Sampai akhir tahun 2005, Hetty yang berangkat sebagai penyanyi pop justru diakui eksistensinya sebagai penyanyi keroncong kembali mengkroncongkan lagu yang sedang populer, yaitu Ada Apa Denganmu. Lagu dari grup yang sedang populer Peterpan itu, kaset popnya terjual sampai 2 juta keping.

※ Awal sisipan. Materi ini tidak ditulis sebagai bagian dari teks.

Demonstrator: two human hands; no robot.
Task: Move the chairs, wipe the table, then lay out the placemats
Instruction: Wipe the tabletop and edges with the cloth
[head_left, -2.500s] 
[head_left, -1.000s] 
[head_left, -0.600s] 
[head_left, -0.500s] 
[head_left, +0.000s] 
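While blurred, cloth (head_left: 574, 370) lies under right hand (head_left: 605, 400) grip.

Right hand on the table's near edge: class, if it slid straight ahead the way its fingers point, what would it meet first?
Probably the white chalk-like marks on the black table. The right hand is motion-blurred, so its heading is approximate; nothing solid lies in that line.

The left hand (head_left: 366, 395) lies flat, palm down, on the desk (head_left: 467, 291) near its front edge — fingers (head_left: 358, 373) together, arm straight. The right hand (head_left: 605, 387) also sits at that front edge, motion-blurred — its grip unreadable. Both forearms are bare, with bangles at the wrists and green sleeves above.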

Berkat keroncong, 29 Juli 1996 Hetty menerima penghargaan Citra Adhikarsa Budaya, 24 tahun setelah penghargaan yang pertama diterimanya sebagai juara Festival Lagu Pop Remaja 1972 di Bandung. Berkat keroncong Hetty tampil di berbagai event musik di Jepang, Hongkong, Cina daratan dan Malaysia. Sejak tahun 1994 penampilannya sudah diproduksi saluran televisi khusus musik MTV, televisi Jepang dan RRC.

Kalau di Jepang Bengawan Solo tidak pernah ketinggalan dibawakan Hetty, sementara di Shanghai lagu yang disukai adalah Dayung Sampan. Hingga 2005, Hetty telah merekam sekitar 150 lagu dalam irama keroncong yang diedarkan puluhan judul kaset dan CD. Pony Canyon yang berkantor di Singapura khusus menangani rekaman lagu-lagu keroncong Hetty di luar Indonesia.

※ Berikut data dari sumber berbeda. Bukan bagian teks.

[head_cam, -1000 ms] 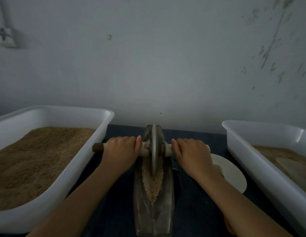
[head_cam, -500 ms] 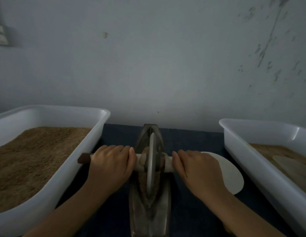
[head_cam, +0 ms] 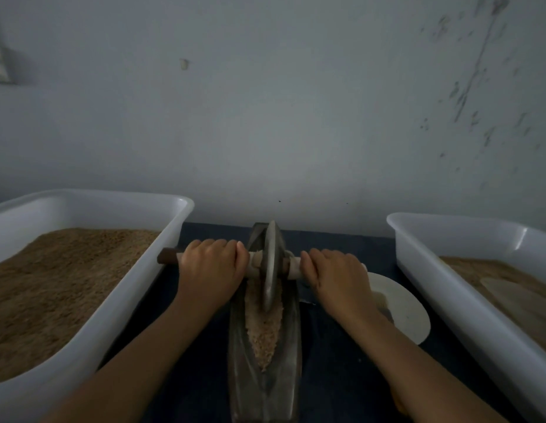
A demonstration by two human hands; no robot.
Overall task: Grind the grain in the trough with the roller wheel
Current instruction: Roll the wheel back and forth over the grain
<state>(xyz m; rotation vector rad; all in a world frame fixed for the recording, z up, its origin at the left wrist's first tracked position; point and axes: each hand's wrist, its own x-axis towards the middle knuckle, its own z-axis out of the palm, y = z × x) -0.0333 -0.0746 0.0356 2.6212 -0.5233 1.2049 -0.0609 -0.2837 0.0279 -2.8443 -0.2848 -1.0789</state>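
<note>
Both hands are on the axle, dead centre of the frame. The left hand point(head_cam: 212, 264) curls its fingers over the left handle point(head_cam: 168, 256), whose dark wooden end pokes out toward the left tub point(head_cam: 161, 264). The right hand point(head_cam: 335, 274) wraps the pale right handle point(head_cam: 293, 270), fingers folded over the top, just beside the wheel point(head_cam: 270, 267).

The wheel, a thin grey metal disc, stands upright on edge in the far half of the trough point(head_cam: 265, 389), its lower rim down in the grain point(head_cam: 264, 328). The trough is a long, dark, boat-shaped channel running from the wall toward the bottom edge of the frame. The grain lies as a tan, coarse strip along the channel, tapering to a point in the lower centre, with a little visible behind the wheel too.

On the left of the frame, the white tub is heaped with brown grain. On the right, another white tub point(head_cam: 448, 288) holds a shallower brown layer with a flat pale piece lying on it; what that piece is, I cannot tell. Between the right forearm and that tub sits a white plate point(head_cam: 409, 312), partly hidden by the wrist. All of it rests on a dark blue tabletop point(head_cam: 335, 377), against a pale, scuffed wall point(head_cam: 265, 117).
</note>
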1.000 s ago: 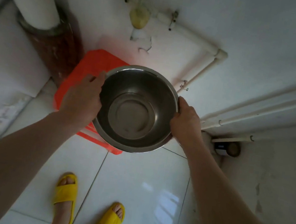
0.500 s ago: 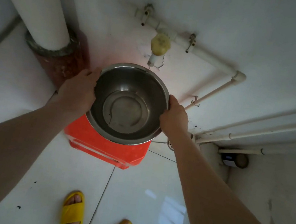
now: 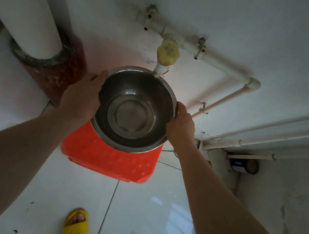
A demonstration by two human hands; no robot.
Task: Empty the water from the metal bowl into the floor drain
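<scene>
I hold a round metal bowl [image 3: 134, 110] level above a red plastic stool [image 3: 111, 158]. My left hand [image 3: 83, 93] grips its left rim and my right hand [image 3: 181, 124] grips its right rim. The bowl's inside looks dark and shiny; whether water is in it is hard to tell. Its far rim sits right under a wall tap with a yellowish handle [image 3: 167, 54]. I see no floor drain; the stool and bowl hide the floor beneath them.
A thick white pipe [image 3: 25, 5] with a rusty red base stands at the left. Thin white pipes [image 3: 234, 72] run along the wall to the right. A small dark object [image 3: 245, 165] lies in the right corner. My feet in yellow slippers [image 3: 76, 226] stand on white tiles.
The bowl has moved up and away toward the wall tap, staying over the red stool. Both hands keep the same grip on the rim.
</scene>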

Musik keroncong sering memperoleh perhatian dari musisi dan industri rekaman musik mancanegara. Mereka menilai keroncong punya nilai lebih sebagai musik Indonesia. Musisi Eugene Bick dari Family Man Indianapolis . Amerika Serikat pada tahun 1996 sempat bermaksud memproduksi keroncong untuk konsumsi penggemar musik di negerinya.

Bick menjelaskan, masyarakat Amerika amat mendambakan bentuk-bentuk kesenian yang punya keunikan, keroncong selain mengambil bentuk musik Barat yang komunikatif juga menyajikan harmoni yang khas Timur. Terutama unsur cengkok dalam musik keroncong merupakan sesuatu yang tak terdapat dalam musik Barat.

Tanpa menggunakan kata musik, keroncong sudah cukup jelas mewakili bahwa inilah musik artistik penduduk kepulauan rumpun Melayu bernama Indonesia, dengan pola ritme gitar pengiring, ukulele, cello yang dipetik merupakan ciri khas gamelan dan musik gendang Melayu. Falsafah gamelan Bali, Jawa, Sunda dan gendang Melayu jelas dianut keroncong. Biola yang membawakan tema lagu, diikuti instrumen lainnya yang saling berhubungan satu dengan yang lainnya melalui adaptasi naluri serta timbang rasa, yang tidak lazim dalam musik Barat.

Itulah kekuatan keroncong yang sekarang menjadi made in Indonesia dan dikagumi dunia internasional karena berpegang teguh pada kaidah-kaidah adiluhung mempertahankan keaslian estetika musikalitasnya.